[TASK DESCRIPTION] Could you return the full listing, every line exactly as given?

Content starts

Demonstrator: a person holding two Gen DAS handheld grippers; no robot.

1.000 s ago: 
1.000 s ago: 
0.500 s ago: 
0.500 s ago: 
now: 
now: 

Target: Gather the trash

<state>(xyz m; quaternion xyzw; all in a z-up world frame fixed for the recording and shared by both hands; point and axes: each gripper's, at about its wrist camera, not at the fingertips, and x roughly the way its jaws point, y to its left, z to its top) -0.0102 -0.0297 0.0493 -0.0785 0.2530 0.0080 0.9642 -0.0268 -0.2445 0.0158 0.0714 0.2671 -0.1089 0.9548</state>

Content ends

[TASK RESULT]
Demonstrator: a person holding two Gen DAS handheld grippers; no robot.

1.000 s ago: 
1.000 s ago: 
0.500 s ago: 
0.500 s ago: 
now: 
now: 

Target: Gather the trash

<state>(xyz m; quaternion xyzw; all in a z-up world frame fixed for the recording and shared by both hands; point and axes: each gripper's, at about its wrist camera, not at the fingertips, and x roughly the way its jaws point, y to its left, z to its top) -0.0102 -0.0297 0.0493 -0.0785 0.2530 0.0080 0.9642 -0.0268 -0.2445 0.0158 0.0714 0.2671 -0.1089 0.9548</state>

This answer leaves nothing further to address.